Inspiration

We saw a lot of potential for live streaming technology to be used for positive goals: to strengthen and grow communities without physical limitations. The live, group environment incorporates a very human aspect to online content which is uniquely suited to further connections; however, most live streaming services do not prioritize positive community growth.

What it does

Using natural language processing for text classification, FriendlyLive is able to classify user-submitted comments as "toxic" or "positive/benign" in real time, prioritizing a positive environment. We also understand that our model for classification will never be perfect, which is why we also implemented a flagging system for users to mark instances where the model returned an unexpected output. These flagged comments can then be used to continue training the model with data from the application itself in order to increase its accuracy. This model and its development are key to our vision of FriendlyLive as it fundamental enables a non-toxic system at scale.

How we built it

FriendlyLive is built on NodeJS (Express for REST API, socket.io for live chat updates). The live streaming aspect is created with Twilio Live and the classification model is trained with and executed by Cohere. We are using a Microsoft Azure Web App for hosting our NodeJS app and with a domain (friendlylive.tech) from domain.com.

Challenges we ran into

We ran into many of the common small challenges with building a NodeJS full stack web app (the dreaded CORS, live sockets, networking and ports) as well as some challenges that revolve around our specific implementation: running a production version of NodeJS on an Azure Web App, handling multiple live streams concurrently through Twilio, integrating Cohere classification within the server-side socket system.

Accomplishments that we're proud of

We are proud of our completion of a full-stack application that integrates model classification.

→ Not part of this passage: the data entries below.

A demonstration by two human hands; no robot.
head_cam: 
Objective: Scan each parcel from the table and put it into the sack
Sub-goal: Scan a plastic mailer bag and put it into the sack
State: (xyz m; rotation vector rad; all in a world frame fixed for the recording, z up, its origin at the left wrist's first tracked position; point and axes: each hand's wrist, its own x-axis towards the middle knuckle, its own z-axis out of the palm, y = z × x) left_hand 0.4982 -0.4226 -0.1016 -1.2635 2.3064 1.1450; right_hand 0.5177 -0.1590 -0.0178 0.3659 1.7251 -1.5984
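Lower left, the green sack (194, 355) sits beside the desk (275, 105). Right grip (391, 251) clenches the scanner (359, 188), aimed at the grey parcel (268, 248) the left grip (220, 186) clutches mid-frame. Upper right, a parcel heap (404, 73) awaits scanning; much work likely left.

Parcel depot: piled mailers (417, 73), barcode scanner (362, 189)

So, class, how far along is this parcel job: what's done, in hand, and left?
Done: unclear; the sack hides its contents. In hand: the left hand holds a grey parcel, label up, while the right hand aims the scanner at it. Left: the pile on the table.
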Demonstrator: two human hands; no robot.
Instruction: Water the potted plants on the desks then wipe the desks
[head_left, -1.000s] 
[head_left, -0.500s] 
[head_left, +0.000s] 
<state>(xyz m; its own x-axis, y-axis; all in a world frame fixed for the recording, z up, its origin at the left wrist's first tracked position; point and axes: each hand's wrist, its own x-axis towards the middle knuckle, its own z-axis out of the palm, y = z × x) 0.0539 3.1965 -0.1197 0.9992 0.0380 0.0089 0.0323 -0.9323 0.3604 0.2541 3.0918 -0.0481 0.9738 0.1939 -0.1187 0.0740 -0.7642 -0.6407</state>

We are particularly proud of the live cloud deployment to Microsoft Azure in a production environment as well as API integration for real-time Cohere classification.

What we learned

We learned a mix of different techniques from small code snippets which alleviate problems to large-reaching ideas such as prioritizing some changes over others and working under a time crunch. Practically, we learned how to use and deploy to Microsoft Azure as well as how to integrate and handle NLP in a web app.

What's next for FriendlyLive

We envision a real future for FriendlyLive and would like to implement addition features such as better graphical interpretations of data classification, an account system, and Twilio SMS/Email notification if a specific streamer goes live (would require account system).